-- Data excerpt follows --

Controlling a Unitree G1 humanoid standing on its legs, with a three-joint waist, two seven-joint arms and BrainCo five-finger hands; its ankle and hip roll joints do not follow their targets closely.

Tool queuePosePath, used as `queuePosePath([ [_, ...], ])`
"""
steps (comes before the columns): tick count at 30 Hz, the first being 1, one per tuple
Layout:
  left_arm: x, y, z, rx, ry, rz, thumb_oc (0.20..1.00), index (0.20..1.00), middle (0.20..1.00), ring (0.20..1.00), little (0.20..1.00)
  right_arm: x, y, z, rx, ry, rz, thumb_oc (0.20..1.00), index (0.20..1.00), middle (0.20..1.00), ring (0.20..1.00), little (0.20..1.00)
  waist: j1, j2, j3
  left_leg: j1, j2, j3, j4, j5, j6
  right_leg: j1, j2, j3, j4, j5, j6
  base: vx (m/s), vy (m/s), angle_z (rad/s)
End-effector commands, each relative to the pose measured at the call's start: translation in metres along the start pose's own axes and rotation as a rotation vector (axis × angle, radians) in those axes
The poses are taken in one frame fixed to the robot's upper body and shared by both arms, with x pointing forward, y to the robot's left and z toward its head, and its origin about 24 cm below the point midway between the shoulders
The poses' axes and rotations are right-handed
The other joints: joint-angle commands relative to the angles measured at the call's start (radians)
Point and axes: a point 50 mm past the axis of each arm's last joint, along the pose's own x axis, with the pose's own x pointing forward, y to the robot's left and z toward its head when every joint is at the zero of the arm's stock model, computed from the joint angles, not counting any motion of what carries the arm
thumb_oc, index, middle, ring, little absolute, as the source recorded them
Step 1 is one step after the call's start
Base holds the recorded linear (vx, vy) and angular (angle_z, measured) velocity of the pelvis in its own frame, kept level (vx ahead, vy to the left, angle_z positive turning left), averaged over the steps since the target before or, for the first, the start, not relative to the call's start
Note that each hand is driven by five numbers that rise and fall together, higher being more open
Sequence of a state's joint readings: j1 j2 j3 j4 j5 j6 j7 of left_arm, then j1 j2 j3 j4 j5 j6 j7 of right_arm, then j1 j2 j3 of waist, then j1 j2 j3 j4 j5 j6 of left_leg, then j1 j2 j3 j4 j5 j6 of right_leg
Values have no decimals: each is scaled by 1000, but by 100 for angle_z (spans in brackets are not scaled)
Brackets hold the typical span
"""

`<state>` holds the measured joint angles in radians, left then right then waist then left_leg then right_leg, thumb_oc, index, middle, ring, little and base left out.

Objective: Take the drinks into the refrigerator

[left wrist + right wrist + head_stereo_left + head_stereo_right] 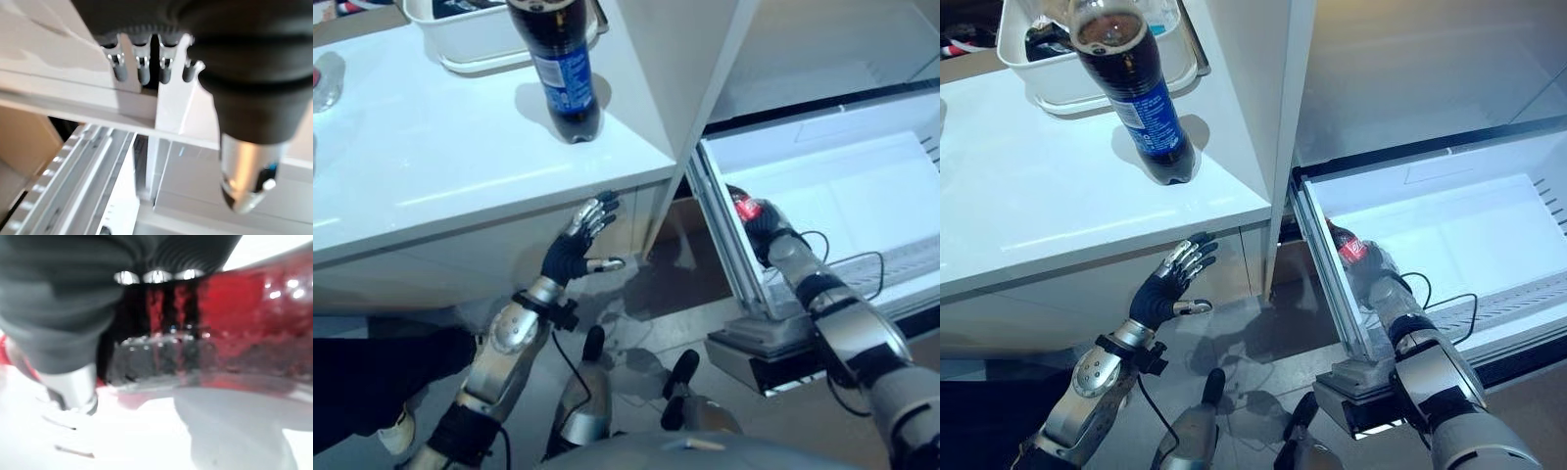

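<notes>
A dark cola bottle with a blue label (pixel 560 69) stands upright on the white counter (pixel 431 157), near its right edge. My right hand (pixel 766 235) is shut on a second cola bottle with a red label (pixel 745 208), holding it inside the left end of the pulled-out white refrigerator drawer (pixel 862 196). In the right wrist view the fingers wrap the red-labelled bottle (pixel 244 318) close up. My left hand (pixel 579 243) hangs open below the counter's front edge, fingers straight and pointing up, touching nothing.
A white tub (pixel 480 39) sits at the back of the counter behind the blue-label bottle. A clear plastic item (pixel 325 78) lies at the counter's far left. The refrigerator's white side wall (pixel 675 69) stands between counter and drawer. The drawer's metal rail (pixel 724 245) runs along its left side.
</notes>
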<state>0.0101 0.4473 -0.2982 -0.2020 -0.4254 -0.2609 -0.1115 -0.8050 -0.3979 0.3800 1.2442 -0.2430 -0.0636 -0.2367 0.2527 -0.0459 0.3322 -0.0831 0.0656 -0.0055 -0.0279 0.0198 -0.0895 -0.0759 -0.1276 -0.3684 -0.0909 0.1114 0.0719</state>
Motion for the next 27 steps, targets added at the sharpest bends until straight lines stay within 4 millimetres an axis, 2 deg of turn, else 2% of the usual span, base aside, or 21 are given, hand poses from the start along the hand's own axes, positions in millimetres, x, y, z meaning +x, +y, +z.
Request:
queuePosePath([
  [1,7,-17,38,2,-212,-38,1000,1000,1000,1000,1000,-18,76,41,-231,-152,286,1000,1000,1000,1000,1000,26,42,37,-34,-92,-2,-49,14,94,-39,-6,12,91,-16,31,0,0,0],
  [3,7,-13,38,18,-216,-8,1000,1000,1000,1000,1000,-24,88,51,-247,-210,316,1000,1000,1000,1000,1000,21,42,39,-32,-92,2,-50,9,94,-38,-10,12,88,-16,32,0,0,0],
  [7,7,-10,38,37,-216,11,1000,1000,1000,1000,1000,-21,77,57,-196,-248,272,1000,1000,1000,1000,1000,10,38,38,-25,-93,8,-52,5,94,-36,-10,19,84,-15,33,-1,4,-1],
  [8,7,-9,38,45,-217,16,1000,1000,1000,1000,1000,-18,69,59,-152,-254,244,1000,1000,1000,1000,1000,6,36,38,-23,-93,10,-53,4,94,-35,-10,21,83,-16,33,0,0,0],
  [9,6,-6,38,56,-217,28,1000,1000,1000,1000,1000,-14,48,59,-17,-265,170,1000,1000,1000,1000,1000,-4,31,38,-10,-89,15,-52,-7,94,-27,-7,29,83,-19,34,0,0,0],
  [10,6,-7,38,56,-218,27,1000,1000,1000,1000,1000,-14,48,59,-16,-264,169,1000,1000,1000,1000,1000,-5,31,37,-13,-91,15,-54,-1,95,-30,-9,28,82,-15,34,0,0,0],
  [11,7,-6,38,57,-218,29,1000,1000,1000,1000,1000,-13,41,58,62,-260,130,1000,1000,1000,1000,1000,-8,30,36,-9,-91,17,-54,-2,95,-28,-9,30,82,-15,34,0,0,0],
  [13,6,-3,38,81,-215,33,1000,1000,1000,1000,1000,-12,14,50,283,-259,15,1000,1000,1000,1000,1000,-23,23,31,2,-89,22,-55,-6,95,-23,-8,35,83,-16,35,1,3,-2],
  [14,5,-2,37,88,-206,33,1000,1000,1000,1000,1000,-14,6,48,333,-274,-7,1000,1000,1000,1000,1000,-29,20,28,5,-89,24,-56,-7,95,-23,-8,38,83,-16,35,0,0,0],
  [15,1,3,34,104,-183,41,1000,1000,1000,1000,1000,-22,-19,44,464,-336,-118,1000,1000,1000,1000,1000,-46,14,25,21,-84,30,-54,-19,95,-15,-5,47,87,-22,35,0,0,0],
  [16,1,3,34,104,-183,40,1000,1000,1000,1000,1000,-23,-19,43,464,-334,-119,1000,1000,1000,1000,1000,-46,13,23,17,-86,30,-56,-13,96,-18,-7,46,86,-18,35,0,0,0],
  [17,0,4,32,115,-165,34,1000,1000,1000,1000,1000,-28,-32,40,503,-369,-169,1000,1000,1000,1000,1000,-54,9,21,23,-85,34,-56,-17,97,-15,-7,49,89,-20,35,27,-21,-5],
  [18,-3,7,27,129,-131,24,1000,1000,1000,1000,1000,-39,-54,25,600,-391,-274,1000,1000,1000,1000,1000,-70,3,12,39,-83,38,-53,-31,99,-5,-3,56,93,-29,35,25,-21,-9],
  [19,-3,7,27,128,-131,22,1000,1000,1000,1000,1000,-40,-54,24,600,-389,-275,1000,1000,1000,1000,1000,-69,2,11,36,-85,38,-55,-25,100,-7,-5,55,91,-24,35,36,-25,-12],
  [21,-5,11,21,139,-98,29,1000,1000,1000,1000,1000,-56,-74,13,655,-440,-359,1000,1000,1000,1000,1000,-87,-6,-1,47,-85,44,-55,-29,101,-1,-3,59,91,-27,34,26,-25,-14],
  [27,-12,18,12,157,-39,28,1000,1000,1000,1000,1000,-92,-106,-7,703,-526,-512,1000,1000,1000,1000,1000,-127,-18,-43,84,-80,62,-58,-43,102,23,8,81,87,-37,31,37,-35,-9],
])
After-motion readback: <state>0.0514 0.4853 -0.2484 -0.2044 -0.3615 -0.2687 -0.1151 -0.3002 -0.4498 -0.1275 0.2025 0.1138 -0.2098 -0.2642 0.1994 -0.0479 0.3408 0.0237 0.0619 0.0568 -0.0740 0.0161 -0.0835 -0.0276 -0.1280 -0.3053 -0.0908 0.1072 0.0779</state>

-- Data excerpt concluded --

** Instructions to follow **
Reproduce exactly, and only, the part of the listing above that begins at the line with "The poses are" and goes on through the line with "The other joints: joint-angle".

** Result of the task **
The poses are taken in one frame fixed to the robot's upper body and shared by both arms, with x pointing forward, y to the robot's left and z toward its head, and its origin about 24 cm below the point midway between the shoulders
The poses' axes and rotations are right-handed
The other joints: joint-angle commands relative to the angles measured at the call's start (radians)

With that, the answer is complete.